The second place is the definition of the execution array portals.

typedef typename ArrayTransferType::PortalExecution PortalExecution;
typedef typename ArrayTransferType::PortalConstExecution PortalConstExecution;

Instead of providing these typedefs directly, they are wrapped in a templated structure that gives the portal for a particular device.

template <typename DeviceAdapter = DeviceAdapterTag>
struct ExecutionTypes {
  typedef typename ExecutionManagerType
      ::template ExecutionTypes<DeviceAdapter>::Portal Portal;
  typedef typename ExecutionManagerType
      ::template ExecutionTypes<DeviceAdapter>::PortalConst PortalConst;

The third place is in the Prepare* methods where data is transferred to the device (as necessary) and an execution array portal is returned. These methods change to templated methods that take the device adapter as an argument and push the data to that device. For example, the declaration for the PrepareForInput method becomes the following.

template<typename DeviceAdapterTag>
typename ExecutionTypes<DeviceAdapterTag>::PortalConst
PrepareForInput(DeviceAdapterTag) const

Polymorphic Execution Array Management

As stated previously, the direct use of ArrayTransfer is replaced with a new class named ArrayHandleExecutionManager. The names are a little confusing here because we have three similar classes interacting here: ArrayHandleExecutionManager wraps an ArrayTransfer, which wraps ArrayManagerExecution. All of these are necessary and provide a specific purpose (run-time polymorphism, specialization on container, and specialization on device, respectively).

The ArrayHandleExecutionManager has a base class (named, appropriately, ArrayHandleExecutionManagerBase). The base class has the same template parameters as ArrayHandle: value type and container. The base class also has pure virtual methods that match most of the functions in ArrayTransfer: GetNumberOfValues, LoadDataForInput, LoadDataForInPlace, AllocateArrayForOutput, RetrieveOutputData, Shrink, and ReleaseResources. Since the interfaces for these do not rely on the device adapter type, the ArrayHandleExecutionManager subclass (which is templated on value type, container, and device) easily specializes the functionality.

The methods that retrieve an execution array portal (GetPortalExecution and GetPortalConstExecution) are exceptions. These methods return an array portal whose type is specified by the device adapter. Thus, they must be templated by the device adapter, which is something you cannot do to a virtual method.

The ArrayHandleExecutionManager gets around this problem by creating a pure virtual method that accepts a pointer to an empty array portal object as a void *, casts the pointer to the appropriate type, and copies the appropriate array portal over. The GetPortal* methods can then be templated in the base class and internally create the appropriate array portal and pass its reference to the aforementioned virtual method.

Run-Time Identification of Device Adapters

One problem with using run-time polymorphism is that the compiler can no longer check to ensure that the device is “right.” It is sometimes necessary to identify and compare device adapter tags at run time. For example, in the process of getting an execution array portal in the ArrayHandleExecutionManager, the base class should first check with the subclass whether it is called with the appropriate device adapter. To do this, we need a general “id” that can be set at run time and compared.

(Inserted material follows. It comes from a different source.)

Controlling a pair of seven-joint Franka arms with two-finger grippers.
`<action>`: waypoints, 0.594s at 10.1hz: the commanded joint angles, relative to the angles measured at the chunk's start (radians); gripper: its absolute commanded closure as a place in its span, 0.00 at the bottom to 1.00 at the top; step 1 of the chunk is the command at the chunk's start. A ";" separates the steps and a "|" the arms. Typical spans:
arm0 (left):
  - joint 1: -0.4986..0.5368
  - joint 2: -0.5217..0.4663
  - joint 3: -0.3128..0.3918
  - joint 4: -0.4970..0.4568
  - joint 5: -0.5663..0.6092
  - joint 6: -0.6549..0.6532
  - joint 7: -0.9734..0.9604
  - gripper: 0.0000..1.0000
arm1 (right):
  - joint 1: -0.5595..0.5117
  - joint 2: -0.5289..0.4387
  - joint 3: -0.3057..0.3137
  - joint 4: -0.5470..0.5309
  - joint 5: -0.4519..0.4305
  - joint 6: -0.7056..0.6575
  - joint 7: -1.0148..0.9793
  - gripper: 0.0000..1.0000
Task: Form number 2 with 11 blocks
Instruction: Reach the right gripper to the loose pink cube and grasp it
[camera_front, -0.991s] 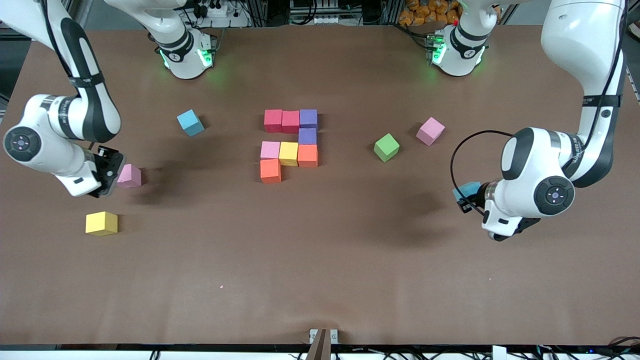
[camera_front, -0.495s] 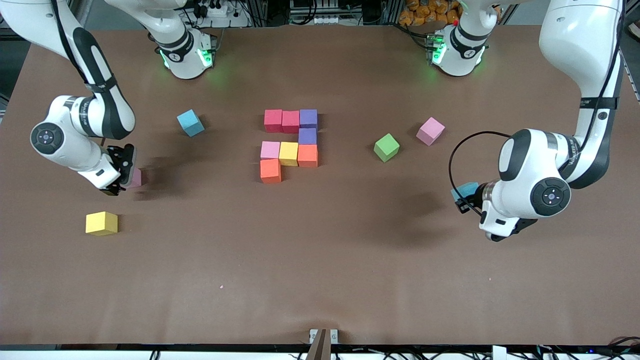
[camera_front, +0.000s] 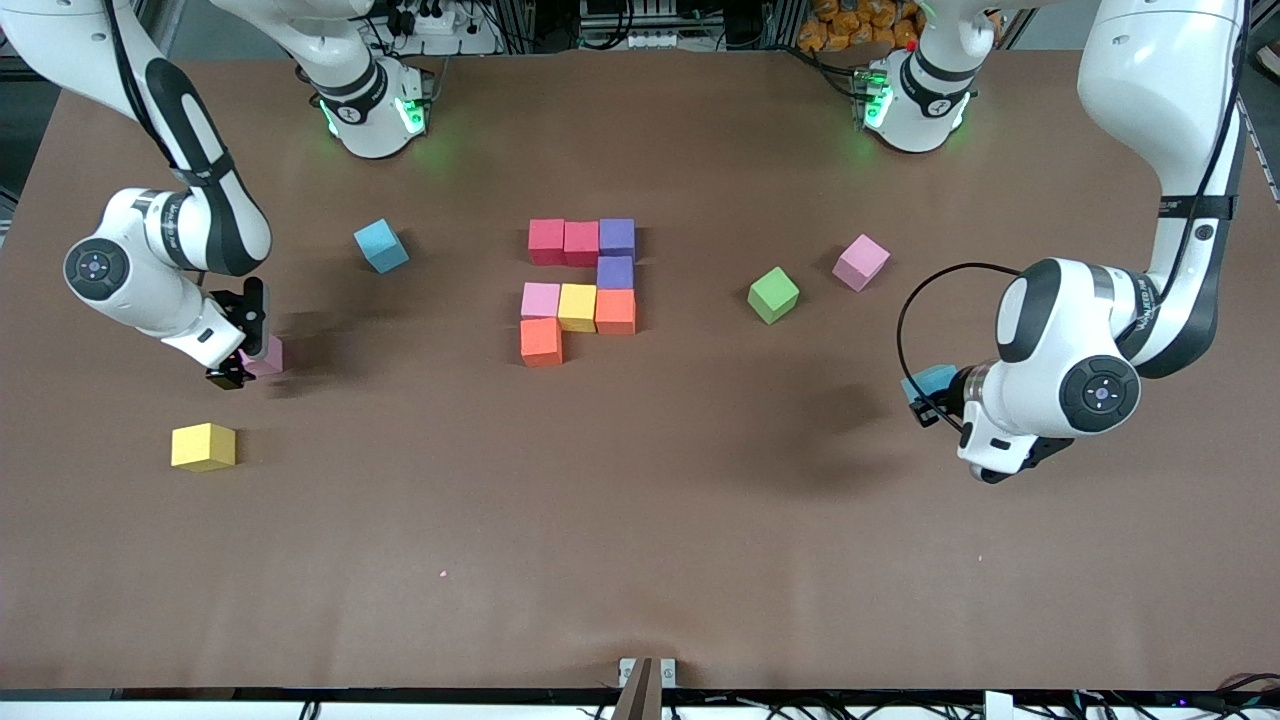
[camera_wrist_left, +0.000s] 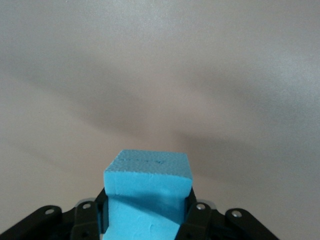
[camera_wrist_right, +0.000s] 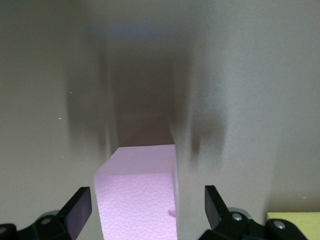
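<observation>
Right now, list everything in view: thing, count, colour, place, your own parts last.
Partial digit of touching foam cubes: eight; two red, two purple, pink, yellow, two orange; table's middle.
Loose light blue foam cube: one; toward the right arm's end.
Loose yellow foam cube: one; right arm's end, nearer the front camera than the pink one there.
Pink foam cube: one; between the right gripper's fingers.
Green foam cube: one; toward the left arm's end.
Second pink foam cube: one; beside the green.
Held light blue cube: one; in the left gripper.
Brown table: one.
Right gripper: open, around the pink cube.
Left gripper: shut on its cube, above the table.
</observation>
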 joint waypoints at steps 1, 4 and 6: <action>-0.007 0.001 0.000 0.009 0.009 0.000 -0.006 0.82 | -0.046 0.009 0.013 -0.025 0.007 0.063 -0.066 0.00; -0.009 0.003 0.000 0.007 0.011 0.000 -0.010 0.82 | -0.051 0.040 0.013 -0.040 0.007 0.169 -0.085 0.00; -0.009 0.003 0.000 0.009 0.011 0.002 -0.010 0.82 | -0.049 0.052 0.015 -0.040 0.008 0.169 -0.083 0.10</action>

The first thing we need is to ensure that all device adapters have a unique id associated with them. This is solved by creating a macro named DAX_CREATE_DEVICE_ADAPTER and using this macro in place of defining a device adapter directly. Obviously, DAX_CREATE_DEVICE_ADAPTER defines the tag. It also creates a traits class that has a method named GetId that returns an id in a generic type. The simplest way to define the type is to use an std::string and set the contents to the name of the tag.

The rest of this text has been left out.